We all remember blessed moments in which our true nature of pure undivided and universal Awareness echoes at the emotional, tactile and sensual levels of experience. Our body then is felt to be transparent, without borders, suffused with a subtle quality of vibrating sensitivity. It feels less personal yet shares itself intimately with all that is met.

For most of us however the body has been deeply and lastingly conditioned by the belief that “I” refers to an individual and limited person, located inside a body, separate from others and from the world out there. Thus the feeling of the body is rooted in a set of repetitive psychosomatic habits, creating feelings of solidity, density, emotional inertia and contraction designed to validate and perpetuate the projected image of the “I” that seems to live at its center, with one’s past and future on either side. Such a body’s inherited dynamism is ruled by the complex and restrictive impulses to protect, defend or affirm itself.

In this way, the body-mind seems to become the envelope or the cage in which “I” appear to live in and the stuff that “I” seem to be made of, whilst the real “I” of undivided Awareness seems to have shrunk itself into confinement, limitation and fragmentation.

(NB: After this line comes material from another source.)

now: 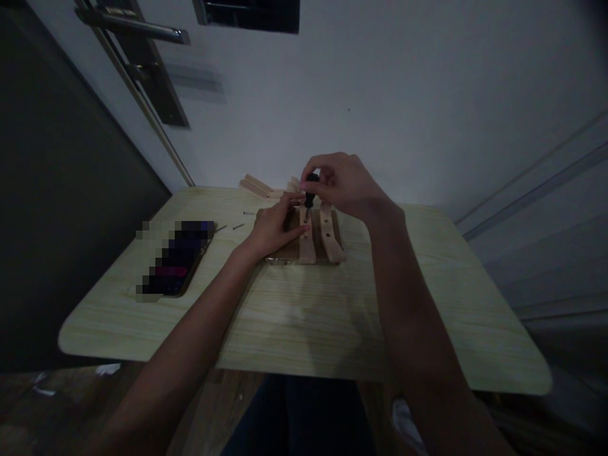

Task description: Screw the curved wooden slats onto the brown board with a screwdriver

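Observation:
My right hand (339, 183) is closed round the black handle of a screwdriver (311, 195), which stands nearly upright. Its tip meets a pale wooden strip (306, 250) at one of the holes, though any screw head there is too small to make out. With thumb and fingers spread apart, my left hand (275, 229) lies over the left side of the work, the thumb resting on that same strip. A second holed wooden strip (327, 231) lies alongside on the right. Both rest on a flat brown board (282, 256) with a shiny front edge.
More pale wooden pieces (256, 185) lie behind the board, near the white door (403, 95). A few loose screws (238, 226) are left of my left hand. A phone (183, 259), partly pixelated, lies on the left of the wood-patterned table (294, 323). A door handle (142, 28) juts out above.

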Available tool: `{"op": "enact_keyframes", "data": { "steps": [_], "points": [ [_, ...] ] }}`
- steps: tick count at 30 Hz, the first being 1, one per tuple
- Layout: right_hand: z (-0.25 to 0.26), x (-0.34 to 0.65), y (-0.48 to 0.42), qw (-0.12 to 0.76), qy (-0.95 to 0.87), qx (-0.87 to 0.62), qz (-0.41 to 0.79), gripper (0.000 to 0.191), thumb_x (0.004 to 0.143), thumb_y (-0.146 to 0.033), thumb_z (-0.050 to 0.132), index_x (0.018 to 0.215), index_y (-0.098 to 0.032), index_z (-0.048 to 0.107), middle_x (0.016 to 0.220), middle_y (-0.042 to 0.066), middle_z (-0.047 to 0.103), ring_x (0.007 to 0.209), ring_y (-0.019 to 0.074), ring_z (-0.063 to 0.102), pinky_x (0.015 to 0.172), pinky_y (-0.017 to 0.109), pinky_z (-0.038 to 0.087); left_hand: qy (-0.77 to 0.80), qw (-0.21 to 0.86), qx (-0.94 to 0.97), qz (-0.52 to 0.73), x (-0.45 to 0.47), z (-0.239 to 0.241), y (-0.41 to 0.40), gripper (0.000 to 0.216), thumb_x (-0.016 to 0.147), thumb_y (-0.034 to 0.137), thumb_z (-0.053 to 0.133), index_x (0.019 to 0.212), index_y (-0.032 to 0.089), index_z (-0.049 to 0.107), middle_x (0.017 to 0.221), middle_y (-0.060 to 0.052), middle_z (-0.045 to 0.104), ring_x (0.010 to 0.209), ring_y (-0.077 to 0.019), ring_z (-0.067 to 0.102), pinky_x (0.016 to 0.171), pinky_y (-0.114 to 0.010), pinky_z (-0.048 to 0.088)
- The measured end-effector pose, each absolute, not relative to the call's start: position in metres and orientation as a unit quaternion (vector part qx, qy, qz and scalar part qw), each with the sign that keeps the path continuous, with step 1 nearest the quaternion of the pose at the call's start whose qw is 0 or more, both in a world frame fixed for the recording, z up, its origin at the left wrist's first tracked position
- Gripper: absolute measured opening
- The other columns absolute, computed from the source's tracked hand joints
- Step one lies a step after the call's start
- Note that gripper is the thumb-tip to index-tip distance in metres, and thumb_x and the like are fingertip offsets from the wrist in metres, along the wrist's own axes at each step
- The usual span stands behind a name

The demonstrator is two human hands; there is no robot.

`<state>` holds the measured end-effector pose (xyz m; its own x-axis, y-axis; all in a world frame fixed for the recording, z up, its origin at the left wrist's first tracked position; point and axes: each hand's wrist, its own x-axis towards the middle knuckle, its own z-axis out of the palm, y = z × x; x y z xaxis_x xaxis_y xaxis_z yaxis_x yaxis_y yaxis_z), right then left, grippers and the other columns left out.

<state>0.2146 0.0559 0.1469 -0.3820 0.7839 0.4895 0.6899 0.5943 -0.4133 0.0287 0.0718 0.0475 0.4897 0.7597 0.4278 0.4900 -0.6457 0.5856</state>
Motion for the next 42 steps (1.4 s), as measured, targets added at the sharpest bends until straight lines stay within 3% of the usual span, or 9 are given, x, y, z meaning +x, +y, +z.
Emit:
{"op": "enact_keyframes", "data": {
  "steps": [6, 11, 17, 21, 25, 32, 36, 42],
  "points": [
    [0.143, 0.227, 0.061, 0.350, -0.813, -0.453, 0.105, 0.025, 0.088, -0.027, 0.055, 0.103, -0.019, 0.073, 0.080, 0.004, 0.070, 0.078, 0.0181, 0.064, 0.073, 0.033, 0.050, 0.363, 0.205, 0.844, 0.337, 0.028, 0.048, 0.072, 0.060, 0.082, 0.043, 0.068, 0.132, 0.029, 0.038, 0.133, -0.010, 0.063, 0.121, -0.0277, 0.062, 0.097, -0.045, 0.051],
    [0.143, 0.225, 0.062, 0.367, -0.813, -0.444, 0.083, 0.016, 0.081, -0.027, 0.065, 0.092, -0.018, 0.073, 0.093, 0.006, 0.070, 0.077, 0.0162, 0.064, 0.075, 0.033, 0.051, 0.363, 0.208, 0.843, 0.339, 0.028, 0.049, 0.071, 0.059, 0.082, 0.042, 0.067, 0.132, 0.027, 0.038, 0.133, -0.011, 0.063, 0.120, -0.0277, 0.063, 0.096, -0.045, 0.052],
    [0.140, 0.215, 0.065, 0.362, -0.788, -0.492, 0.078, 0.015, 0.077, -0.031, 0.073, 0.081, -0.018, 0.069, 0.080, 0.004, 0.066, 0.076, 0.0182, 0.061, 0.073, 0.035, 0.050, 0.371, 0.200, 0.842, 0.335, 0.028, 0.050, 0.071, 0.063, 0.080, 0.046, 0.068, 0.132, 0.027, 0.039, 0.131, -0.011, 0.064, 0.117, -0.0291, 0.065, 0.096, -0.048, 0.052],
    [0.143, 0.211, 0.060, 0.367, -0.790, -0.481, 0.098, 0.015, 0.077, -0.026, 0.074, 0.089, -0.018, 0.069, 0.081, 0.003, 0.067, 0.075, 0.0176, 0.061, 0.074, 0.034, 0.051, 0.376, 0.203, 0.839, 0.336, 0.028, 0.048, 0.073, 0.063, 0.079, 0.046, 0.068, 0.132, 0.027, 0.039, 0.131, -0.011, 0.064, 0.118, -0.0291, 0.064, 0.097, -0.048, 0.052],
    [0.145, 0.213, 0.061, 0.361, -0.814, -0.438, 0.121, 0.009, 0.082, -0.023, 0.068, 0.088, -0.020, 0.073, 0.088, 0.004, 0.072, 0.086, 0.0183, 0.065, 0.083, 0.034, 0.051, 0.371, 0.206, 0.840, 0.338, 0.028, 0.048, 0.073, 0.063, 0.080, 0.045, 0.067, 0.133, 0.028, 0.038, 0.132, -0.010, 0.064, 0.117, -0.0276, 0.064, 0.097, -0.047, 0.052],
    [0.144, 0.222, 0.058, 0.353, -0.825, -0.421, 0.132, 0.024, 0.086, -0.025, 0.062, 0.105, -0.018, 0.075, 0.107, 0.009, 0.073, 0.096, 0.0210, 0.066, 0.087, 0.037, 0.052, 0.367, 0.210, 0.842, 0.334, 0.029, 0.052, 0.070, 0.062, 0.081, 0.044, 0.066, 0.134, 0.027, 0.038, 0.133, -0.011, 0.064, 0.117, -0.0280, 0.064, 0.097, -0.046, 0.052],
    [0.148, 0.222, 0.054, 0.343, -0.823, -0.437, 0.118, 0.024, 0.084, -0.024, 0.062, 0.105, -0.022, 0.074, 0.100, 0.005, 0.074, 0.090, 0.0190, 0.066, 0.082, 0.035, 0.052, 0.365, 0.212, 0.842, 0.337, 0.028, 0.049, 0.072, 0.062, 0.081, 0.044, 0.067, 0.134, 0.029, 0.038, 0.133, -0.009, 0.063, 0.119, -0.0276, 0.063, 0.097, -0.045, 0.052],
    [0.147, 0.221, 0.063, 0.355, -0.797, -0.483, 0.068, 0.013, 0.079, -0.032, 0.072, 0.083, -0.020, 0.075, 0.084, 0.006, 0.070, 0.083, 0.0209, 0.064, 0.079, 0.037, 0.051, 0.373, 0.211, 0.841, 0.329, 0.028, 0.049, 0.071, 0.062, 0.081, 0.044, 0.066, 0.134, 0.029, 0.038, 0.133, -0.009, 0.063, 0.119, -0.0269, 0.063, 0.098, -0.044, 0.051]
  ]
}}
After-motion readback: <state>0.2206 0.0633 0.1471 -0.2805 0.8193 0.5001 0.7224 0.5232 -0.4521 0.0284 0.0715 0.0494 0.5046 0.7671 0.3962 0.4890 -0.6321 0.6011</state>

When we awaken to our true nature of Awareness in the presence of a teacher or of a teaching, we submit our thinking rational mind to the pure light of intelligence that is its source and substance.

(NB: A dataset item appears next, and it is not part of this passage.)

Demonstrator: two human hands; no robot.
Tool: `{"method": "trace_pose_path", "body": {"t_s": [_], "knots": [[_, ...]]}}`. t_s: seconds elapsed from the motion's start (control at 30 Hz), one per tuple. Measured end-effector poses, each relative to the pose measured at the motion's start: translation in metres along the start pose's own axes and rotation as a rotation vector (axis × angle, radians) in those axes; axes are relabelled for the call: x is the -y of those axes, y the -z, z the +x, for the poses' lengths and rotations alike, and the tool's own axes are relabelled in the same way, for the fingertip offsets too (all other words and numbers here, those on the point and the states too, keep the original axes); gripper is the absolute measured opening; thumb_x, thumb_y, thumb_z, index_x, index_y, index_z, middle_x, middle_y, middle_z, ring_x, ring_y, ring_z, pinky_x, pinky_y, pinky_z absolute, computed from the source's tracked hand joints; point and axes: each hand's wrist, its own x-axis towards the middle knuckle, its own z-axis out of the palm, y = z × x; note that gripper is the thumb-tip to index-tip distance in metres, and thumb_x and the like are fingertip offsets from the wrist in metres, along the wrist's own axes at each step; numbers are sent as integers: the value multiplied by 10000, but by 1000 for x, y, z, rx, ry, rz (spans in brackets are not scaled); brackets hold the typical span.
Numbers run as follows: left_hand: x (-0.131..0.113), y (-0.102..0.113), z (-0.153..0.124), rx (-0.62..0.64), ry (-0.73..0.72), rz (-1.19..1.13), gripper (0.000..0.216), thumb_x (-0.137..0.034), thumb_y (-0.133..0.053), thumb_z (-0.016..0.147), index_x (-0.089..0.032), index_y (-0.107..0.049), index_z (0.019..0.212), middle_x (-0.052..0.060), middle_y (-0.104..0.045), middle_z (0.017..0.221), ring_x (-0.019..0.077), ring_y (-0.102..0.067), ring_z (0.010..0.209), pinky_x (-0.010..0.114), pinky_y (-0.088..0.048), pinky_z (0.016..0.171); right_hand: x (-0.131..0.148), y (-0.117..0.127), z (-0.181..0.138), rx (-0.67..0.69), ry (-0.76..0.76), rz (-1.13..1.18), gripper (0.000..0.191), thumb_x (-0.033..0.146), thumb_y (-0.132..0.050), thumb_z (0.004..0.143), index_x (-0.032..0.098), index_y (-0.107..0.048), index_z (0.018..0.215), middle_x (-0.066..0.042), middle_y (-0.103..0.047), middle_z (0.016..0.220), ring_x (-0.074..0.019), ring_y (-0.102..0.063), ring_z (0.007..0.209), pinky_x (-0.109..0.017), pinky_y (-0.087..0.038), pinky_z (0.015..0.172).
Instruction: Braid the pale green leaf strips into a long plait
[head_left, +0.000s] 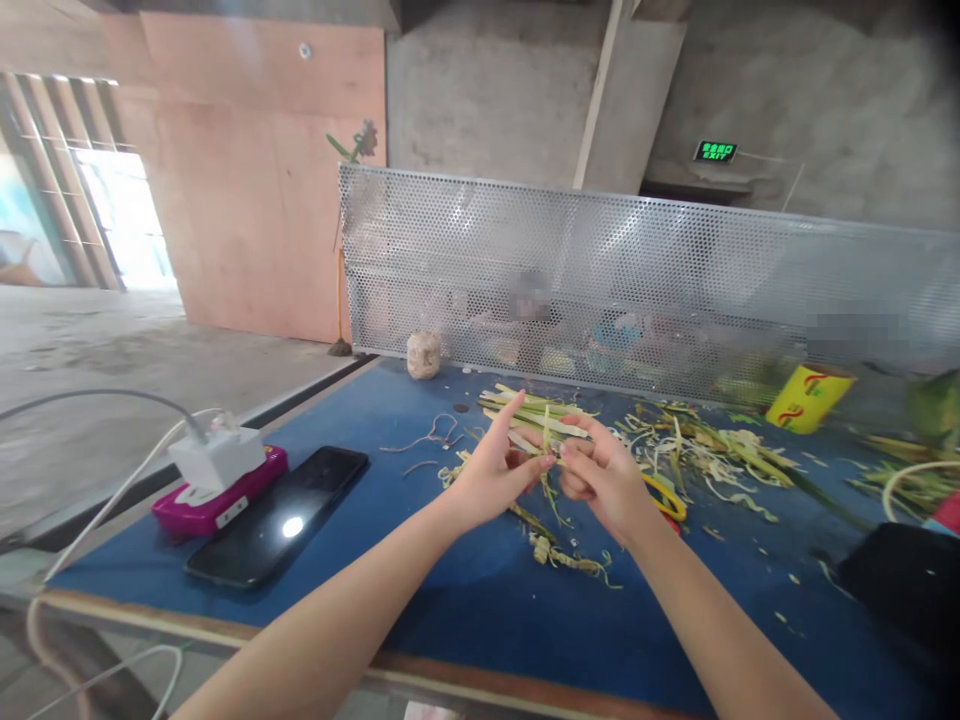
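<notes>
Above the blue tabletop (450,610), my two hands meet around a thin pale-green plant strip (547,425). My left hand (491,465) pinches it between thumb and fingers, with the index finger pointing up. The fingertips of my right hand (606,475) are closed on the same strip, just right of the left thumb. Behind the hands lies a bundle of pale-green stalks (577,408). Below them are knotted plant scraps (562,555). A yellow ring-shaped thing (667,497) is partly hidden behind my right wrist.
Peelings and leaf strips (705,445) lie at the right, near a yellow roll (810,398). On the left are a black phone (281,515) and a magenta power strip (225,500) with a white charger (214,460). A perforated metal screen (637,280) borders the back.
</notes>
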Motion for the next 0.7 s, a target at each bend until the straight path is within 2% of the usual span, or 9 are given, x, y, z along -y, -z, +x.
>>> {"method": "trace_pose_path", "body": {"t_s": [0.17, 0.27, 0.37, 0.43, 0.47, 0.57, 0.7], "knots": [[-8, 3, 0, -14, 9, -38, 794, -202, -603, 725, -250, -119, 1353, 1, -498, 854, 2, -407, 419, 167, -320, 367, 2, 0, -2, 10, 18, -5, 302, 264, -635, 710, 241, -431, 933, 123, -350, 479, -19, -216, 333, -197, -206, 371], [-6, 7, 0, -9, 37, 33, 868, -213, -602, 722, -286, -29, 1370, 8, -503, 876, 9, -430, 408, 170, -321, 354, 2, 7, 0, 77, -7, -154, 254, 305, -592, 746, 238, -479, 963, 105, -377, 468, -44, -299, 354, -206, -266, 390], [0, 9, -1, 57, 87, 100, 945, -230, -603, 721, -294, 83, 1368, 18, -519, 884, 41, -496, 445, 188, -373, 391, 3, 16, 3, 71, 25, -428, 205, 358, -571, 751, 211, -581, 893, 5, -557, 662, -114, -505, 577, -251, -393, 532], [4, 8, -1, 117, 120, 87, 997, -227, -620, 707, -283, 131, 1360, 26, -540, 879, 56, -517, 461, 208, -414, 429, 2, 20, 6, 10, 56, -533, 213, 372, -596, 721, 206, -615, 854, -33, -591, 812, -151, -533, 707, -270, -416, 607], [5, 7, -1, 133, 133, 67, 1015, -223, -628, 699, -279, 142, 1358, 31, -550, 879, 61, -523, 469, 216, -426, 446, 2, 21, 6, -8, 59, -549, 222, 369, -613, 703, 206, -620, 854, -35, -590, 822, -158, -533, 719, -273, -420, 611], [5, 6, -1, 102, 142, -5, 1042, -213, -652, 681, -263, 135, 1361, 26, -575, 843, 65, -530, 475, 207, -414, 450, -1, 19, 8, 12, 33, -501, 219, 349, -645, 672, 200, -620, 831, -13, -576, 727, -155, -531, 689, -266, -422, 602], [1, 4, 1, 34, 190, -89, 1006, -255, -659, 686, -199, 74, 1374, -24, -575, 673, 66, -520, 427, 164, -304, 376, -3, 14, 8, -12, 57, -425, 181, 348, -657, 663, 182, -587, 654, 11, -550, 617, -129, -508, 607, -255, -404, 592]]}}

With open, limitless Awareness as our invisible reference, we hear and understand that the ordinary awareness that is perceiving whatever is perceived in this very moment, “I”, is not contained within a body or located in time and space. We hear and understand that “I” is the Open Awareness in which all experience arises unfolds and dissolves, including thoughts, sensations, feelings and perceptions (mind, body and world.) We hear and understand that this Awareness is not a perceived experience, yet is that which perceives all experience, and is not an object, yet is found at the heart of all experience as its only and invisible substance.

My identity fits not in any name or form. Nor am I held captive between birth and death.

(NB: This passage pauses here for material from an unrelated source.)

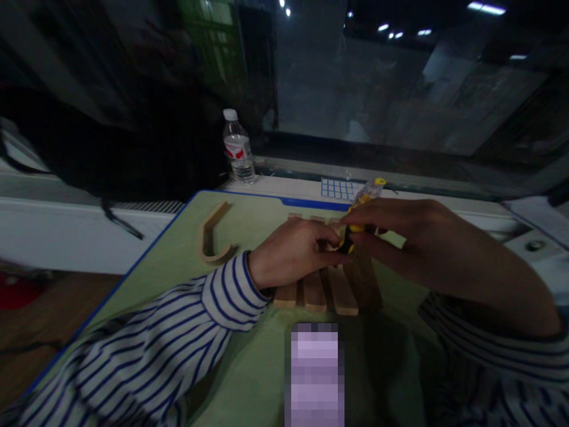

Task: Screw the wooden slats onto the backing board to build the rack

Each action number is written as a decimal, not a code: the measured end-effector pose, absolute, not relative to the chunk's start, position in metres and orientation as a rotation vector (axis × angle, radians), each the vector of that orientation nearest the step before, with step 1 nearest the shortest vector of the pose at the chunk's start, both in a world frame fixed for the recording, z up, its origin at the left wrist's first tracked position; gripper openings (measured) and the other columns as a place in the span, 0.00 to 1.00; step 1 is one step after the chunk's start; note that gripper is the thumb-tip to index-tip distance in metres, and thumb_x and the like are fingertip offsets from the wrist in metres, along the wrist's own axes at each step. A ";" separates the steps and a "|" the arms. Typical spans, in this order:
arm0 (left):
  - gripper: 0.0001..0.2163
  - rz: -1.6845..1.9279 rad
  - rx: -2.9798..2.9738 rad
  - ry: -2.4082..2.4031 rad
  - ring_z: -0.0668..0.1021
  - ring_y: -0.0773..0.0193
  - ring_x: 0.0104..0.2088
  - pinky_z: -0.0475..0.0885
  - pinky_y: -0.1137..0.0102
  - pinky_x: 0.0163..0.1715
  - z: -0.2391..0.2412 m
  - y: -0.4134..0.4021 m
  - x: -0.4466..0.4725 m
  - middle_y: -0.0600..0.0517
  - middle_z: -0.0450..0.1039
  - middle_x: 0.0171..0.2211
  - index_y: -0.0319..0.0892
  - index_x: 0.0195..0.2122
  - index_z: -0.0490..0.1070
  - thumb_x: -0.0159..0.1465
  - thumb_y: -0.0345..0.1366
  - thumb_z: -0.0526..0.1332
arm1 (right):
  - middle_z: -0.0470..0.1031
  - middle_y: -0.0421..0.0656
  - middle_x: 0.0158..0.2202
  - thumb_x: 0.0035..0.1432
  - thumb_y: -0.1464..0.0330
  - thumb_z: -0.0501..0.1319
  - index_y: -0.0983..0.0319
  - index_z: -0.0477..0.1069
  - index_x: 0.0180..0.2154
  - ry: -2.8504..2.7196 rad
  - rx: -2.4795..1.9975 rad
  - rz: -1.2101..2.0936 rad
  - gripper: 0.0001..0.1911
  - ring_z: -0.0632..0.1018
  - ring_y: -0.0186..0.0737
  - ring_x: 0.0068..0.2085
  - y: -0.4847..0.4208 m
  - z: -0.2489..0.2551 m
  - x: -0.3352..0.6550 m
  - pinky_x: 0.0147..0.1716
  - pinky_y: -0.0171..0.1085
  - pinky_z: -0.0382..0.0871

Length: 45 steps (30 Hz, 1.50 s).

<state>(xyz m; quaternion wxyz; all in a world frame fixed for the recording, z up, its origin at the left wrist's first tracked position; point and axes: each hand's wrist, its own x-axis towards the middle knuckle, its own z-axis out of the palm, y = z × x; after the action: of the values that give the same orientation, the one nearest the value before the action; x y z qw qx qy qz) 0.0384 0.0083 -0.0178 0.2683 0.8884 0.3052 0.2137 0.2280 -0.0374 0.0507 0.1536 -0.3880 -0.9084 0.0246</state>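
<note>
The right hand (395,237) held the yellow-and-black tool (357,228) between thumb and fingers, its grip closed around the yellow section. The tool was tilted, its clear upper part and yellow end cap projecting above the right hand toward the window (311,71), its black lower end directed down and to the left. The left hand (296,252) was positioned over the wooden slats (313,296), thumb and fingertips drawn together at the black end of the tool; whether these fingertips gripped the tool itself or a small part beneath it could not be told. The tool was located above the right-hand portion of the slats; its contact point was hidden by the fingers. Three slats lay side by side on the green table (255,216), with narrow gaps between them, their near ends exposed below the left hand. A bent wooden piece (202,238) rested separately on the table, to the left of the slats. Beyond the blue table edge, a capped water bottle (237,148) stood upright on the sill (288,188), just beside a black bag (173,148). A blue grid (338,188) was visible farther right along the sill.
</note>
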 end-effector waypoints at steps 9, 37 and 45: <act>0.08 0.543 2.427 0.837 0.76 0.65 0.31 0.67 0.72 0.35 -0.020 0.010 0.037 0.52 0.77 0.30 0.41 0.34 0.77 0.63 0.39 0.61 | 0.77 0.41 0.43 0.62 0.70 0.55 0.58 0.72 0.41 -2.614 -1.122 0.064 0.09 0.77 0.39 0.42 -0.037 0.048 0.229 0.41 0.38 0.68; 0.07 0.500 2.461 0.773 0.76 0.66 0.31 0.67 0.74 0.35 -0.015 0.010 0.034 0.53 0.78 0.32 0.43 0.39 0.77 0.63 0.37 0.61 | 0.77 0.42 0.42 0.65 0.67 0.53 0.60 0.71 0.45 -2.627 -1.089 0.035 0.11 0.76 0.37 0.40 -0.036 0.047 0.225 0.39 0.36 0.67; 0.08 0.497 2.486 0.789 0.77 0.65 0.34 0.67 0.74 0.35 -0.016 0.010 0.035 0.52 0.78 0.34 0.43 0.39 0.77 0.62 0.38 0.62 | 0.77 0.42 0.42 0.65 0.66 0.53 0.59 0.71 0.40 -2.630 -1.081 0.111 0.09 0.76 0.38 0.42 -0.039 0.049 0.224 0.41 0.37 0.67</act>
<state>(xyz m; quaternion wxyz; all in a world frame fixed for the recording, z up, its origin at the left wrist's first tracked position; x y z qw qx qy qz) 0.0350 0.0103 -0.0157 0.2408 0.9087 0.2884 0.1817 0.2239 -0.0385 0.0486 0.1472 -0.3757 -0.9142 0.0387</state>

I am not the blood that runs through my veins or the warm breath that flows through my nostrils or the mouth that breaths. I am not the memory of myself or the hopes that skips like stones into the future. Past and future ripple through me as the wind of time, whilst space is the echo of my infinity. I am not this I am not this I am not this, yet I am the lover of all things, and find myself at the heart of all that has a name and form.

However, it is important to further deepen our exploration to include the level of feelings, sensation, tactility and perception. Taking our stand as the field of open Awareness in which all experience arises, we listen to our experience of the body directly, as if for the first time, free of any labels, without any mediation from the past or any agenda for the future. We take our time, descending below the threshold of rational experience, allowing thought to relax in the background whilst opening to the flow of tactile sensation and subtle vibration that is our actual bodily experience. We are invited to see and feel that the body flows through myself, Awareness, as does all experience.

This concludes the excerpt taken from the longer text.